# Task details:
Search the listing for the word "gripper" and return each line that contains it.

# Dataset extract:
== Segment start ==
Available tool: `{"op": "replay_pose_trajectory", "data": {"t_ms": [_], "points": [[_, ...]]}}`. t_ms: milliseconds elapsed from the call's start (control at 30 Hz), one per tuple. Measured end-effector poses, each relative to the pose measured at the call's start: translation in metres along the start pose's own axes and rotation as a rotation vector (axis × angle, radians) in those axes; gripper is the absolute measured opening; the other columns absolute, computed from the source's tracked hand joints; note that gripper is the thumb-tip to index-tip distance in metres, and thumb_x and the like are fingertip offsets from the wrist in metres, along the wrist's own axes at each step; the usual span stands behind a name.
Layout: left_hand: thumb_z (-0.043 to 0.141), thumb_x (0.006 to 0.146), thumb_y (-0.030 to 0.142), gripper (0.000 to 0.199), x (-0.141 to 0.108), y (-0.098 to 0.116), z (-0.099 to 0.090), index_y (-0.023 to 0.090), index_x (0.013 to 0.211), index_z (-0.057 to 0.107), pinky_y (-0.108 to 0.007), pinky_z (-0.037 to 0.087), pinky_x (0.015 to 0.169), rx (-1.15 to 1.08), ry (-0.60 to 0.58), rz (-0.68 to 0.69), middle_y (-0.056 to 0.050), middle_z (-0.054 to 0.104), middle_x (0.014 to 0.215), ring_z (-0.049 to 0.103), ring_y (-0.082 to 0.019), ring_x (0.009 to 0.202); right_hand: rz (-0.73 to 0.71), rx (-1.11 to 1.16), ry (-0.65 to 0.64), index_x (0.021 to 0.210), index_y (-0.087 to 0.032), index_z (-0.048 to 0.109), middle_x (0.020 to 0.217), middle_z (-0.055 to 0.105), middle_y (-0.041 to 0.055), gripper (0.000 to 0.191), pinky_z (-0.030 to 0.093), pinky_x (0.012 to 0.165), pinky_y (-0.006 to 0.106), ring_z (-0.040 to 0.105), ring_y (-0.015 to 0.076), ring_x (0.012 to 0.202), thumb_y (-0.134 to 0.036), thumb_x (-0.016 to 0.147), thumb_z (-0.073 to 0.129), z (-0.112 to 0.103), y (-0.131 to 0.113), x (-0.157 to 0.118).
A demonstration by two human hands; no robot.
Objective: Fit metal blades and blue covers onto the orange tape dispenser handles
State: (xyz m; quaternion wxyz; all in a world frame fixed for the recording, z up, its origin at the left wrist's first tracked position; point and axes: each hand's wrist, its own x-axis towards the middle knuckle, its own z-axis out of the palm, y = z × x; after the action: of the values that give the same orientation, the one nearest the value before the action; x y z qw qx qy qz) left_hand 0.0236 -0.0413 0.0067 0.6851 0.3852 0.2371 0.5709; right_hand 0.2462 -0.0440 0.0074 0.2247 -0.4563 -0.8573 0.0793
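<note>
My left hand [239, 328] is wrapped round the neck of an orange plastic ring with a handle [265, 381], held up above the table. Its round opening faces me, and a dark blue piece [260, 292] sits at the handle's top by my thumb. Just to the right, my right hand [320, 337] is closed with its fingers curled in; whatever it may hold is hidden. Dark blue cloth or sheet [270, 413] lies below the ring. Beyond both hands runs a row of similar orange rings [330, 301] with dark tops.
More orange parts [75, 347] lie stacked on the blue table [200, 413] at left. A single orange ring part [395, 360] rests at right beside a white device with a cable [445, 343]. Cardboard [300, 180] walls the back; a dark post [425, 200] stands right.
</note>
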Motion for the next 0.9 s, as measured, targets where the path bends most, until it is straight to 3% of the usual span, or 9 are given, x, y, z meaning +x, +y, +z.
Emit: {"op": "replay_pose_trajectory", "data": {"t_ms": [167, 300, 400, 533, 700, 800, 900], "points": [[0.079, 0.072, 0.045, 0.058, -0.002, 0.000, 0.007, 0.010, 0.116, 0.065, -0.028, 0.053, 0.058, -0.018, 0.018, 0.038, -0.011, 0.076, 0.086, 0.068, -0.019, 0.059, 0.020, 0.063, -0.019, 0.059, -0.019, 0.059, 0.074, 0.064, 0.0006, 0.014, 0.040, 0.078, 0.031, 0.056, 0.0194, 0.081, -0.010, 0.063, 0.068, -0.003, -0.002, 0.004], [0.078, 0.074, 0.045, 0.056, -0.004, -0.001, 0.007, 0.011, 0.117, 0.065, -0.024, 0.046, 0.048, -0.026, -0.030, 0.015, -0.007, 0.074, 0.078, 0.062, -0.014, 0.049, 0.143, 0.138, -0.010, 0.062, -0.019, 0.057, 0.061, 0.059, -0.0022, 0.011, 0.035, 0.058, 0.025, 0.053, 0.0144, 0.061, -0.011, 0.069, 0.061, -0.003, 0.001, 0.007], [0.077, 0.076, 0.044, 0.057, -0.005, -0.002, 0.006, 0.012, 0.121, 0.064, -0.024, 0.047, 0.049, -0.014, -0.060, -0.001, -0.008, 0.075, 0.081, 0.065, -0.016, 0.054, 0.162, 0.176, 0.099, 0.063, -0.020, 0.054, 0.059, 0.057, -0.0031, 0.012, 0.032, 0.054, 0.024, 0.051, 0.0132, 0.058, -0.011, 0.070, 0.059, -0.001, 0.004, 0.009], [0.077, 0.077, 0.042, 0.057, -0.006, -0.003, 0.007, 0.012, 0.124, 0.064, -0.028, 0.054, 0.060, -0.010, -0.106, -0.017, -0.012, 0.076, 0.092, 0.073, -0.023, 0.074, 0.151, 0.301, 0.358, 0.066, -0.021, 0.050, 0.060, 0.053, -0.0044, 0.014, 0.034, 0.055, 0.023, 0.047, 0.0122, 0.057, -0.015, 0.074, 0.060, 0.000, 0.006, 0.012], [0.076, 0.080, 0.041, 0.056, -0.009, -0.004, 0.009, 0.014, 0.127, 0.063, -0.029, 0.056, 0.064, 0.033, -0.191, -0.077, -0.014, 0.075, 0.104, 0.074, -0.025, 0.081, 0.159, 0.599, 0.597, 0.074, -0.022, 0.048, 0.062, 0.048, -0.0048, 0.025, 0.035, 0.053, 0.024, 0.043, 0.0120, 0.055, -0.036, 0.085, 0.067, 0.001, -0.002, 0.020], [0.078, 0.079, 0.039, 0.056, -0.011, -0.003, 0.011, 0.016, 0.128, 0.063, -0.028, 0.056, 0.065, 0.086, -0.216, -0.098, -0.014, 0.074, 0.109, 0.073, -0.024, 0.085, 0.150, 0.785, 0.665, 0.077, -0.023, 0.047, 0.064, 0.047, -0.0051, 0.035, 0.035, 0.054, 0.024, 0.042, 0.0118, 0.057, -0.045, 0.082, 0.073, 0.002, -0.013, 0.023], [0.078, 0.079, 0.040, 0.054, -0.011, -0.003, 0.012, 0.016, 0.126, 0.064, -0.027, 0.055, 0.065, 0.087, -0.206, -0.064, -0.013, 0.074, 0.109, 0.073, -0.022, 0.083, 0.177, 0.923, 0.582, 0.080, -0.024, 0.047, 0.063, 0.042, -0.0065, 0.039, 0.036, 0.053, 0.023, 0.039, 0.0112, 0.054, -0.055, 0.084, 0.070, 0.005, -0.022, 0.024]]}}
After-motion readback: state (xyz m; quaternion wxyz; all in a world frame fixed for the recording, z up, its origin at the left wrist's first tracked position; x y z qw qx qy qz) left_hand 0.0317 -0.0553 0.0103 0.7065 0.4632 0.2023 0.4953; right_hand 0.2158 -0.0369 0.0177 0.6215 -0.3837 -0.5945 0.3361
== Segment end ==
# Solution below:
Available tool: `{"op": "replay_pose_trajectory", "data": {"t_ms": [_], "points": [[_, ...]]}}`. t_ms: milliseconds elapsed from the call's start (control at 30 Hz), one per tuple. Measured end-effector poses, each relative to the pose measured at the call's start: translation in metres along the start pose's own axes and rotation as a rotation vector (axis × angle, radians) in those axes; gripper is the absolute measured opening; the other columns absolute, computed from the source's tracked hand joints; note that gripper is the thumb-tip to index-tip distance in metres, and thumb_x and the like are fingertip offsets from the wrist in metres, along the wrist's own axes at each step; the usual span stands behind a name.
Layout: left_hand: thumb_z (-0.043 to 0.141), thumb_x (0.006 to 0.146), thumb_y (-0.030 to 0.142), gripper (0.000 to 0.199), x (-0.141 to 0.108), y (-0.098 to 0.116), z (-0.099 to 0.090), index_y (-0.023 to 0.090), index_x (0.013 to 0.211), index_z (-0.057 to 0.107), pinky_y (-0.108 to 0.007), pinky_z (-0.037 to 0.087), pinky_x (0.015 to 0.169), rx (-1.15 to 1.08), ry (-0.60 to 0.58), rz (-0.68 to 0.69), middle_y (-0.056 to 0.050), middle_z (-0.054 to 0.104), middle_x (0.014 to 0.215), ring_z (-0.049 to 0.103), ring_y (-0.082 to 0.019), ring_x (0.009 to 0.202); right_hand: rz (-0.73 to 0.71), rx (-1.11 to 1.16), ry (-0.65 to 0.64), index_x (0.021 to 0.210), index_y (-0.087 to 0.032), index_z (-0.048 to 0.109), middle_x (0.020 to 0.217), middle_z (-0.055 to 0.105), middle_y (-0.041 to 0.055), gripper (0.000 to 0.191), pinky_z (-0.030 to 0.093), pinky_x (0.012 to 0.165), pinky_y (-0.006 to 0.106), ring_z (-0.040 to 0.105), ring_y (-0.015 to 0.076), ring_x (0.012 to 0.202), thumb_y (-0.134 to 0.036), thumb_x (-0.016 to 0.147), thumb_z (-0.073 to 0.129), z (-0.112 to 0.103), y (-0.131 to 0.113), x (-0.157 to 0.118).

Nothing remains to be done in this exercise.